Mrs. Atkinson had just time to tell the doctor he was a provoking
creature, before the arrival of Booth and his friend put an end to
that learned discourse, in which neither of the parties had greatly
recommended themselves to each other; the doctor's opinion of the lady
being not at all heightened by her progress in the classics, and she,
on the other hand, having conceived a great dislike in her heart
towards the doctor, which would have raged, perhaps, with no less fury
from the consideration that he had been her husband.

Chapter ii.

_What happened at the masquerade_.

From this time to the day of the masquerade nothing happened of
consequence enough to have a place in this history.

On that day Colonel James came to Booth's about nine in the evening,
where he stayed for Mrs. James, who did not come till near eleven. The
four masques then set out together in several chairs, and all
proceeded to the Haymarket.

When they arrived at the Opera-house the colonel and Mrs. James
presently left them; nor did Booth and his lady remain long together,
but were soon divided from each other by different masques.
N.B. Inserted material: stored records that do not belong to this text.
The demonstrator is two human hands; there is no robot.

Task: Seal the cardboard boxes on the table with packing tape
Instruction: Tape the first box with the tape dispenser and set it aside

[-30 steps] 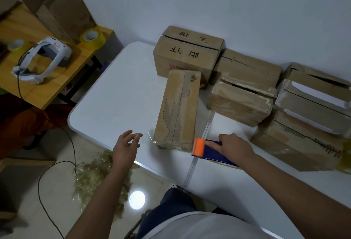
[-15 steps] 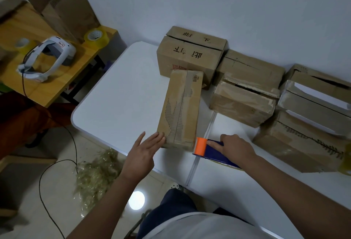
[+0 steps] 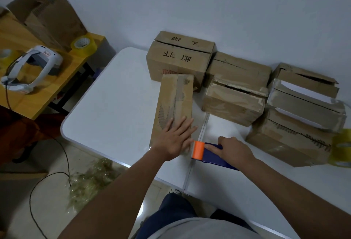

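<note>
Presently, the long cardboard box [image 3: 175, 104] lies lengthwise near the white table's [image 3: 106, 105] front edge, left hand [image 3: 175, 140] flat with fingers straight on its near end, right hand [image 3: 232, 150] gripping the tape dispenser [image 3: 208, 154] just beside it; box probably light, stiff, best steadied from above.

Boxes [image 3: 175, 104] are all plain brown cardboard, the far one [image 3: 178, 58] has black handwriting plus a bit of red print. Dispenser [image 3: 212, 155] is dark blue with an orange roller. White table [image 3: 114, 102], yellowish wood desk [image 3: 38, 94] on the left, tape rolls [image 3: 83, 46] yellowish clear.
</note>
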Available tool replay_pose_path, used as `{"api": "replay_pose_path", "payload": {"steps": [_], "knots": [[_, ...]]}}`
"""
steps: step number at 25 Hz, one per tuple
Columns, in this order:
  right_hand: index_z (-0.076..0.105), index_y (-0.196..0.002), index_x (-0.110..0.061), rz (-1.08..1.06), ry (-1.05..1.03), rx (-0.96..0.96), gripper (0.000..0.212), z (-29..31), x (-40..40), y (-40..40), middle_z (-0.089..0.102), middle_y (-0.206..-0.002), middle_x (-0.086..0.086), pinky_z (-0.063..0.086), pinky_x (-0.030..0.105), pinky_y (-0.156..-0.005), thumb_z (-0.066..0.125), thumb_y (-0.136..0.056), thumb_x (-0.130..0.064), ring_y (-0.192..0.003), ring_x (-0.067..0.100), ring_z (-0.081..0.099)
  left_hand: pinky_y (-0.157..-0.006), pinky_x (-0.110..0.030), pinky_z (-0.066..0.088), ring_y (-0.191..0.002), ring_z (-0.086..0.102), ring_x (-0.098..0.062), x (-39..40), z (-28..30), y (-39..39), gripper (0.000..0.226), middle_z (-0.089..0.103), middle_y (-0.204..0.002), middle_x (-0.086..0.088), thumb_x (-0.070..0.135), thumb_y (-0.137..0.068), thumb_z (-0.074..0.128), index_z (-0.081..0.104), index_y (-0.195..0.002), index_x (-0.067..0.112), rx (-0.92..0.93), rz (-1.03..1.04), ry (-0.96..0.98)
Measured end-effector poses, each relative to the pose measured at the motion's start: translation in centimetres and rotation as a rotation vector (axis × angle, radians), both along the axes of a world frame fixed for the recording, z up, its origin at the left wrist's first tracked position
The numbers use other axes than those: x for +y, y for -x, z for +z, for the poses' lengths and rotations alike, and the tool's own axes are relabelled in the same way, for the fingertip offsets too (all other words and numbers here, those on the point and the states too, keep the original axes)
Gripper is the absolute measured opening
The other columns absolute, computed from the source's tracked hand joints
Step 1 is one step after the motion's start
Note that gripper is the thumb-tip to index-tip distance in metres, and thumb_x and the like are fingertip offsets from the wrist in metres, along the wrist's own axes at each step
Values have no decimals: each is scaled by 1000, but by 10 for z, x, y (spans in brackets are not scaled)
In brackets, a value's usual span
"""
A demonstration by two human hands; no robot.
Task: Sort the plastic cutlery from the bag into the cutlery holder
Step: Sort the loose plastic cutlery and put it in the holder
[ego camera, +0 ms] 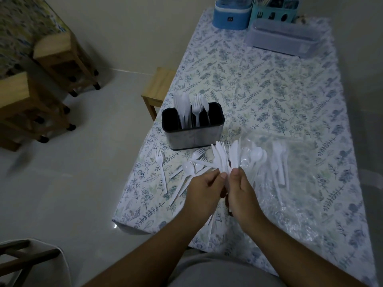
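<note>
both hands (223,191) gripping white knives (227,157), holder (192,135) beyond

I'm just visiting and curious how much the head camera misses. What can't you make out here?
- Holder: its far-right slot is hidden by its own wall and the forks.
- Bundle in both hands: lower ends are hidden behind the left hand and right hand; the count is unclear.
- Bag: clear and glary, edges hard to trace.
- Blue tub and teal caddy: cut off by the top edge.
</note>
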State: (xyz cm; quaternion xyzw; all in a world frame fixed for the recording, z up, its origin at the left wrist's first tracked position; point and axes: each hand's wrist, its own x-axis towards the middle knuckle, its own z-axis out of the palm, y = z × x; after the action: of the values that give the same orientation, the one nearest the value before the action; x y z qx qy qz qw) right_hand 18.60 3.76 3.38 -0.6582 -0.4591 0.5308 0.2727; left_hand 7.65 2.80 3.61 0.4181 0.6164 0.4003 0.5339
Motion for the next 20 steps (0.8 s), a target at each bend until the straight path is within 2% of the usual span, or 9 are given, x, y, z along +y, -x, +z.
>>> {"api": "replay_pose_path", "payload": {"steps": [3,5,8,9,11,13,15,17,20], "knots": [[61,-97,-17,-11,-13,46,49,1,1,-1,66,-78,-4,42,8,-51,22,-107,-44,-58,-5,62,-79,-55,58,-79,70,-36,1,2,-2,35,70,-79,-18,36,-96,58,73,-84,7,-7,-2,18],[63,-94,-13,11,-8,69,44,1,4,0,68,-83,1,46,7,-52,26,-108,-33,-63,-7,64,-81,-55,58,-82,71,-36,2,1,-1,35,72,-82,-18,38,-94,60,75,-86,8,-21,28,53],[63,-112,-12,80,-4,68,40,1,9,1,71,-101,9,59,31,-78,30,-102,-33,-92,16,70,-81,-54,58,-74,68,-29,4,3,6,32,71,-79,-19,32,-94,63,76,-84,5,-29,56,65],[63,-108,-17,118,4,68,36,2,10,1,71,-98,8,59,40,-82,31,-104,-32,-89,20,69,-80,-50,59,-70,65,-25,5,5,11,30,71,-77,-19,29,-94,64,75,-82,3,-33,50,60],[63,-97,-30,199,26,85,32,9,13,2,69,-87,-4,58,32,-79,32,-108,-29,-79,9,66,-67,-32,56,-63,60,-11,8,10,23,26,69,-66,-7,22,-95,65,75,-80,3,-32,34,33],[62,-100,-37,303,45,93,28,18,18,1,68,-93,-13,51,19,-80,36,-108,-29,-93,4,66,-59,-20,43,-53,51,-5,12,14,34,26,60,-55,7,19,-95,65,76,-75,6,23,3,17],[66,-104,-27,395,31,50,27,23,30,3,70,-102,-5,54,36,-91,39,-107,-31,-102,16,67,-57,-22,38,-51,44,-7,18,17,45,34,52,-52,9,20,-95,66,69,-62,14,118,-30,-36],[68,-107,-19,437,-28,6,26,28,48,9,66,-111,4,52,48,-99,43,-106,-30,-105,21,66,-59,-22,49,-52,54,-5,29,27,57,35,55,-53,14,18,-94,67,66,-60,26,197,-40,-114],[70,-99,-19,469,-183,-56,22,56,86,28,64,-102,-2,53,31,-90,50,-104,-25,-97,14,65,-70,-32,62,-68,70,-10,59,47,78,19,68,-64,10,15,-92,68,76,-75,18,317,-19,-288]]}}
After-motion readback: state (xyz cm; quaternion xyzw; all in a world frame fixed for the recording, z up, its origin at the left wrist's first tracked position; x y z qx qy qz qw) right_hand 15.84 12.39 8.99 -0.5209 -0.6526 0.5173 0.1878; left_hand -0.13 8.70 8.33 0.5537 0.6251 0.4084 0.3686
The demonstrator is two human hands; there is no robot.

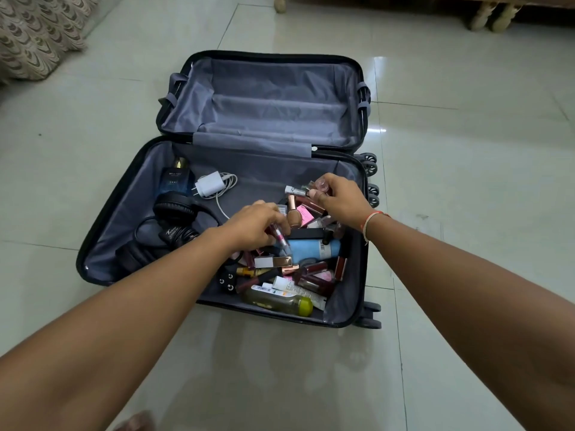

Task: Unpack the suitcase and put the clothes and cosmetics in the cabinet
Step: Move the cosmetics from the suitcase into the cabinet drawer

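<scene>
fingers of the right hand (337, 199) are curled round a few small bottles (303, 189), held just above the cosmetics pile (289, 275). left hand (258, 227) pinches a pink-capped tube (280, 237) right over that pile. everything sits in the near half of the open suitcase (102, 244) on the tiled floor (466, 150), next to a blue perfume box (174, 181), white charger (208, 185) and black headphones (174, 209).
</scene>
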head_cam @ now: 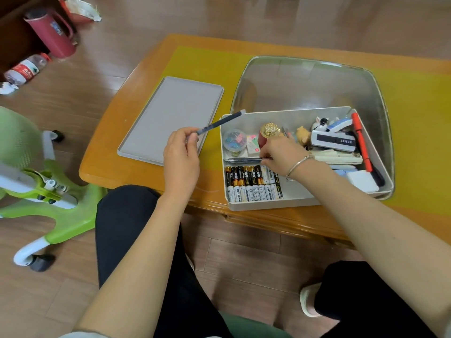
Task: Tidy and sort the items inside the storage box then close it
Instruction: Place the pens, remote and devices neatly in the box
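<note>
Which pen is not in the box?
The dark pen pinched in the left hand, held above the table. The grey pen and the red pen both lie inside the storage box.

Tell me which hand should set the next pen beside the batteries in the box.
Probably the right hand: it is already inside the storage box, pinching the pen that lies just above the batteries. The left hand holds a dark pen outside the box, over the grey lid.

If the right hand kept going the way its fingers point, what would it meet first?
Probably the box's left wall. The right hand, pinching a pen, points left along it, just past the batteries; depth is uncertain.
</note>
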Demonstrator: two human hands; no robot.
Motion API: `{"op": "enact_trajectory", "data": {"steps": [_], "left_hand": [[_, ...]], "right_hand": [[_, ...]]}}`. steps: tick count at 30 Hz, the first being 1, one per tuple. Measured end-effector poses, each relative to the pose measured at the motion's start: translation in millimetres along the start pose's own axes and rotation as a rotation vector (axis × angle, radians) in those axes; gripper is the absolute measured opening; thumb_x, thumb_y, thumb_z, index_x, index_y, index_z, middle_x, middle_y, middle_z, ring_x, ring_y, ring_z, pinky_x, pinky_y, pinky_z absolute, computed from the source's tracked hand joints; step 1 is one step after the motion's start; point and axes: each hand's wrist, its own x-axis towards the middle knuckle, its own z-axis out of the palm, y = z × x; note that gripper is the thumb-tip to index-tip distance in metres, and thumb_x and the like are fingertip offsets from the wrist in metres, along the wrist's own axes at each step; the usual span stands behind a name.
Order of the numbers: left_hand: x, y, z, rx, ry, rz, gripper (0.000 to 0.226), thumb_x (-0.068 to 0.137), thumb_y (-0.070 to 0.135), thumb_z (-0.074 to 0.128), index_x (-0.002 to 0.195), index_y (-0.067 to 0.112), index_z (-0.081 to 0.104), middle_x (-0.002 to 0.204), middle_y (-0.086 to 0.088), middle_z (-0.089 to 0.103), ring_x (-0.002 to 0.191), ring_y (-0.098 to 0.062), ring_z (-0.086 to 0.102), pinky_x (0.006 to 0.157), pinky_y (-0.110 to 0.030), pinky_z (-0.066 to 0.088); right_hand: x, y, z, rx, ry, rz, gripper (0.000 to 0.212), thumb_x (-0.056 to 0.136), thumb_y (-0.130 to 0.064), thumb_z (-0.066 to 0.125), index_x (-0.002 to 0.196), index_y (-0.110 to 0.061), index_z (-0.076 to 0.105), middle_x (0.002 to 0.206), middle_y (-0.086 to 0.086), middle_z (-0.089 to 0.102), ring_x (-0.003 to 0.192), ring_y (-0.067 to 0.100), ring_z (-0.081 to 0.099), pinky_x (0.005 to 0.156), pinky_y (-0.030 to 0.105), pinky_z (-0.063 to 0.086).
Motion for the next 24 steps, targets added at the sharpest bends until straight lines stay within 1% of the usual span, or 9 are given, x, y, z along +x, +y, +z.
{"op": "enact_trajectory", "data": {"steps": [2, 7, 11, 14, 16, 18, 19, 22, 24], "left_hand": [[0.2, 0.4, -0.7, 0.002, -0.001, 0.009, 0.023, 0.102, 0.020, 0.042, 0.114, 0.015, 0.061, 0.103, 0.002, 0.060, 0.090, -0.015, 0.058, 0.075, -0.025, 0.048], [1.3, 4.2, 1.5, -0.004, -0.018, 0.037, 0.023, 0.102, 0.020, 0.043, 0.114, 0.015, 0.061, 0.101, 0.006, 0.059, 0.090, -0.009, 0.055, 0.074, -0.017, 0.045], [1.4, 5.8, 5.3, 0.001, -0.034, 0.025, 0.022, 0.101, 0.021, 0.044, 0.115, 0.016, 0.061, 0.102, 0.007, 0.059, 0.092, -0.007, 0.055, 0.073, -0.013, 0.045], [0.8, 4.2, 5.7, 0.006, -0.036, 0.018, 0.022, 0.101, 0.021, 0.044, 0.115, 0.017, 0.061, 0.102, 0.008, 0.059, 0.092, -0.006, 0.054, 0.073, -0.012, 0.044], [0.2, 2.5, 5.0, 0.008, -0.034, 0.014, 0.023, 0.101, 0.021, 0.044, 0.115, 0.016, 0.061, 0.102, 0.008, 0.059, 0.093, -0.006, 0.054, 0.074, -0.015, 0.045], [0.1, 1.1, 3.9, 0.012, -0.032, 0.005, 0.023, 0.101, 0.022, 0.044, 0.115, 0.016, 0.061, 0.102, 0.008, 0.058, 0.094, -0.007, 0.055, 0.075, -0.017, 0.046], [0.2, 0.6, 3.3, 0.013, -0.031, 0.002, 0.023, 0.101, 0.022, 0.044, 0.115, 0.015, 0.061, 0.102, 0.008, 0.058, 0.094, -0.007, 0.055, 0.075, -0.018, 0.047], [0.3, 0.5, 2.0, 0.013, -0.028, 0.003, 0.024, 0.102, 0.021, 0.043, 0.116, 0.015, 0.061, 0.103, 0.006, 0.058, 0.094, -0.007, 0.055, 0.077, -0.022, 0.049], [0.3, 0.4, 1.3, 0.017, -0.028, 0.001, 0.024, 0.102, 0.021, 0.043, 0.116, 0.015, 0.061, 0.103, 0.005, 0.059, 0.094, -0.008, 0.055, 0.076, -0.022, 0.049]], "right_hand": [[5.4, -1.0, 0.7, -0.003, -0.034, 0.009, 0.016, 0.090, -0.021, 0.058, 0.100, -0.018, 0.070, 0.098, 0.006, 0.067, 0.100, 0.027, 0.059, 0.100, 0.044, 0.040], [9.6, 2.0, 6.3, -0.002, -0.051, 0.040, 0.020, 0.090, -0.017, 0.057, 0.102, -0.026, 0.070, 0.105, 0.002, 0.067, 0.106, 0.027, 0.058, 0.104, 0.047, 0.036], [11.9, 2.2, 8.5, -0.054, -0.063, 0.019, 0.021, 0.090, -0.019, 0.055, 0.099, -0.030, 0.071, 0.100, 0.000, 0.067, 0.102, 0.027, 0.059, 0.113, 0.052, 0.017], [12.4, 7.3, 10.6, -0.027, -0.032, -0.010, 0.019, 0.091, -0.018, 0.053, 0.096, -0.023, 0.071, 0.097, 0.002, 0.067, 0.100, 0.027, 0.060, 0.107, 0.049, 0.032], [14.4, 11.2, 12.1, -0.038, 0.019, 0.010, 0.019, 0.092, -0.019, 0.052, 0.092, -0.020, 0.071, 0.093, 0.004, 0.068, 0.100, 0.026, 0.058, 0.114, 0.049, 0.018], [16.7, 11.6, 12.8, -0.103, -0.019, 0.038, 0.019, 0.093, -0.021, 0.051, 0.094, -0.020, 0.070, 0.093, 0.006, 0.067, 0.102, 0.027, 0.057, 0.117, 0.050, 0.006], [17.5, 10.1, 13.2, -0.143, -0.059, 0.047, 0.019, 0.093, -0.020, 0.051, 0.096, -0.020, 0.069, 0.095, 0.006, 0.067, 0.104, 0.028, 0.056, 0.116, 0.051, 0.007], [19.0, 5.1, 13.5, -0.204, -0.121, 0.053, 0.019, 0.092, -0.013, 0.050, 0.101, -0.016, 0.068, 0.097, 0.008, 0.066, 0.103, 0.031, 0.057, 0.107, 0.051, 0.032], [18.9, 4.7, 13.2, -0.189, -0.123, 0.053, 0.019, 0.092, -0.011, 0.051, 0.100, -0.015, 0.067, 0.096, 0.008, 0.065, 0.100, 0.031, 0.058, 0.101, 0.049, 0.040]]}}
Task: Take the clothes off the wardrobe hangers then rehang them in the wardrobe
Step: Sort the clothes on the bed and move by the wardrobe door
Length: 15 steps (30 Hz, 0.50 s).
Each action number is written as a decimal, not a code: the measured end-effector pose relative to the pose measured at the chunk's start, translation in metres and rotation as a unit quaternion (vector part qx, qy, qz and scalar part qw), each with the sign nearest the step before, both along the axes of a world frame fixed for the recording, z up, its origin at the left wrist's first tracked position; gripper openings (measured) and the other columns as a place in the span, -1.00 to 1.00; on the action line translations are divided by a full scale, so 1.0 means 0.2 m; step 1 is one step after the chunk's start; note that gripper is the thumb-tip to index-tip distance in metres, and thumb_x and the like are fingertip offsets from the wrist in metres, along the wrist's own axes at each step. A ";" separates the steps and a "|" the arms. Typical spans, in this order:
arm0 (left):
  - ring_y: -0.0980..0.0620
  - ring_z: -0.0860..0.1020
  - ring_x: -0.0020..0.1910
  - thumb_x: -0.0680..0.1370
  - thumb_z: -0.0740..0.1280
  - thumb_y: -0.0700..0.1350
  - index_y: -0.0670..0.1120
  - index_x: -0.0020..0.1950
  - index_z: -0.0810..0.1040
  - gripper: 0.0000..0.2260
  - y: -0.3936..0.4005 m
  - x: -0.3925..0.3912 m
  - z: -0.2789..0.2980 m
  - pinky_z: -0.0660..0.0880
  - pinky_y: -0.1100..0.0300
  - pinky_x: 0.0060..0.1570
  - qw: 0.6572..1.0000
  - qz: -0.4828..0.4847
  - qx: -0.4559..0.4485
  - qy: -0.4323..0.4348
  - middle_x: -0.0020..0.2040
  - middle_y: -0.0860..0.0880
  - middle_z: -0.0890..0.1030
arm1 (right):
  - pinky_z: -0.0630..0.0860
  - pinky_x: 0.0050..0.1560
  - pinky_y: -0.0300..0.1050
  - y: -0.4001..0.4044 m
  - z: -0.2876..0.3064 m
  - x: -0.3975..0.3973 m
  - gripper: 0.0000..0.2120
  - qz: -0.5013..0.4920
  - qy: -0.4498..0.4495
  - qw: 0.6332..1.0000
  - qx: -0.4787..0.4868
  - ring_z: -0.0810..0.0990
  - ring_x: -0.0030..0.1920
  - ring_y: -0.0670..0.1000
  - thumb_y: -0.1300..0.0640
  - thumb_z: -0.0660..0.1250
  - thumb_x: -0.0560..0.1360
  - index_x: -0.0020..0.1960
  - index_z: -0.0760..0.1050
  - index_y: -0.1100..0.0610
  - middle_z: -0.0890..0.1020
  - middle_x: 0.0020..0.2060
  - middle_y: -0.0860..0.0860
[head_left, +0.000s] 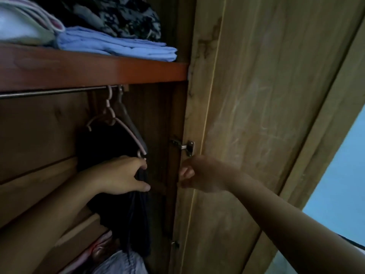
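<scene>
Item: dark garment, hanging lengthwise from pink hanger on rail. Your left hand is gripping its right edge; your right hand (loosely curled, holding nothing) is hovering just right.

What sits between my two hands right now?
In the head view, only the dark wardrobe side panel shows between the left hand, which grips the dark garment, and the right hand.
</scene>
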<state>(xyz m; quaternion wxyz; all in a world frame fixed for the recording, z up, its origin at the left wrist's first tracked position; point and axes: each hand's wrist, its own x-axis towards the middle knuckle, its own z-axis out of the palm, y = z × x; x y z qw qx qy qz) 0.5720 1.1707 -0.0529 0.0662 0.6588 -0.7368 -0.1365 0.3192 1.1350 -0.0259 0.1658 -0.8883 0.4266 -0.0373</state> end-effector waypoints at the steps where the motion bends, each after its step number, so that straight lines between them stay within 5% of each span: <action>1: 0.19 0.47 -0.01 0.39 0.40 0.34 0.13 0.40 0.39 -0.36 -0.01 0.06 -0.01 0.43 0.27 -0.10 1.000 0.016 -0.016 0.010 0.00 0.20 0.39 | 0.50 0.00 -0.19 -0.01 0.00 0.08 -0.74 0.007 -0.009 1.000 0.006 0.57 0.05 -0.10 -0.07 0.42 0.51 0.16 0.57 -0.03 0.58 -0.03 -0.16; 7: 0.13 0.49 0.02 0.42 0.42 0.28 0.08 0.38 0.43 -0.40 -0.03 0.32 -0.08 0.42 0.27 -0.11 0.994 0.080 -0.072 0.011 0.04 0.12 0.46 | 0.57 0.16 0.02 -0.17 -0.02 0.53 -0.72 -0.001 -0.029 0.999 -0.041 0.62 0.11 0.07 -0.07 0.44 0.45 0.10 0.63 0.03 0.66 0.06 0.04; 15: 0.08 0.51 0.13 0.45 0.39 0.27 0.07 0.43 0.40 -0.40 -0.02 0.47 -0.12 0.49 0.17 0.11 0.991 0.113 -0.062 0.036 0.25 0.03 0.51 | 0.50 -0.06 -0.07 -0.47 -0.14 0.86 -0.60 -0.101 -0.079 0.986 -0.102 0.60 0.10 0.24 -0.09 0.38 0.47 0.24 0.50 0.08 0.60 0.12 0.16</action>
A domino soon accosted the lady, and had her away to the upper end of
the farthest room on the right hand, where both the masques sat down;
nor was it long before the he domino began to make very fervent love
to the she. It would, perhaps, be tedious to the reader to run through
the whole process, which was not indeed in the most romantick stile.
The lover seemed to consider his mistress as a mere woman of this
world, and seemed rather to apply to her avarice and ambition than to
her softer passions.

As he was not so careful to conceal his true voice as the lady was,
she soon discovered that this lover of her's was no other than her old
friend the peer, and presently a thought suggested itself to her of
making an advantage of this accident. She gave him therefore an
intimation that she knew him, and expressed some astonishment at his
having found her out. "I suspect," says she, "my lord, that you have a
friend in the woman where I now lodge, as well as you had in Mrs.
Ellison." My lord protested the contrary. To which she answered, "Nay,
my lord, do not defend her so earnestly till you are sure I should
have been angry with her."

At these words, which were accompanied with a very bewitching
softness, my lord flew into raptures rather too strong for the place
he was in. These the lady gently checked, and begged him to take care
they were not observed; for that her husband, for aught she knew, was
then in the room.

Colonel James came now up, and said, "So, madam, I have the good
fortune to find you again; I have been extremely miserable since I
lost you." The lady answered in her masquerade voice that she did not
know him. "I am Colonel James," said he, in a whisper. "Indeed, sir,"
answered she, "you are mistaken; I have no acquaintance with any
Colonel James." "Madam," answered he, in a whisper likewise, "I am
positive I am not mistaken, you are certainly Mrs. Booth." "Indeed,
sir," said she, "you are very impertinent, and I beg you will leave
me." My lord then interposed, and, speaking in his own voice, assured
the colonel that the lady was a woman of quality, and that they were
engaged in a conversation together; upon which the colonel asked the
lady's pardon; for, as there was nothing remarkable in her dress, he
really believed he had been mistaken.

He then went again a hunting through the rooms, and soon after found
Booth walking without his mask between two ladies, one of whom was in
a blue domino, and the other in the dress of a shepherdess. "Will,"
cries the colonel, "do you know what is become of our wives; for I
have seen neither of them since we have been in the room?" Booth
answered, "That he supposed they were both together, and they should
find them by and by." "What!" cries the lady in the blue domino, "are
you both come upon duty then with your wives? as for yours, Mr.
Alderman," said she to the colonel, "I make no question but she is got
into much better company than her husband's." "How can you be so
cruel, madam?" said the shepherdess; "you will make him beat his wife
by and by, for he is a military man I assure you." "In the trained
bands, I presume," cries the domino, "for he is plainly dated from the
city." "I own, indeed," cries the other, "the gentleman smells
strongly of Thames-street, and, if I may venture to guess, of the
honourable calling of a taylor."

"Why, what the devil hast thou picked up here?" cries James.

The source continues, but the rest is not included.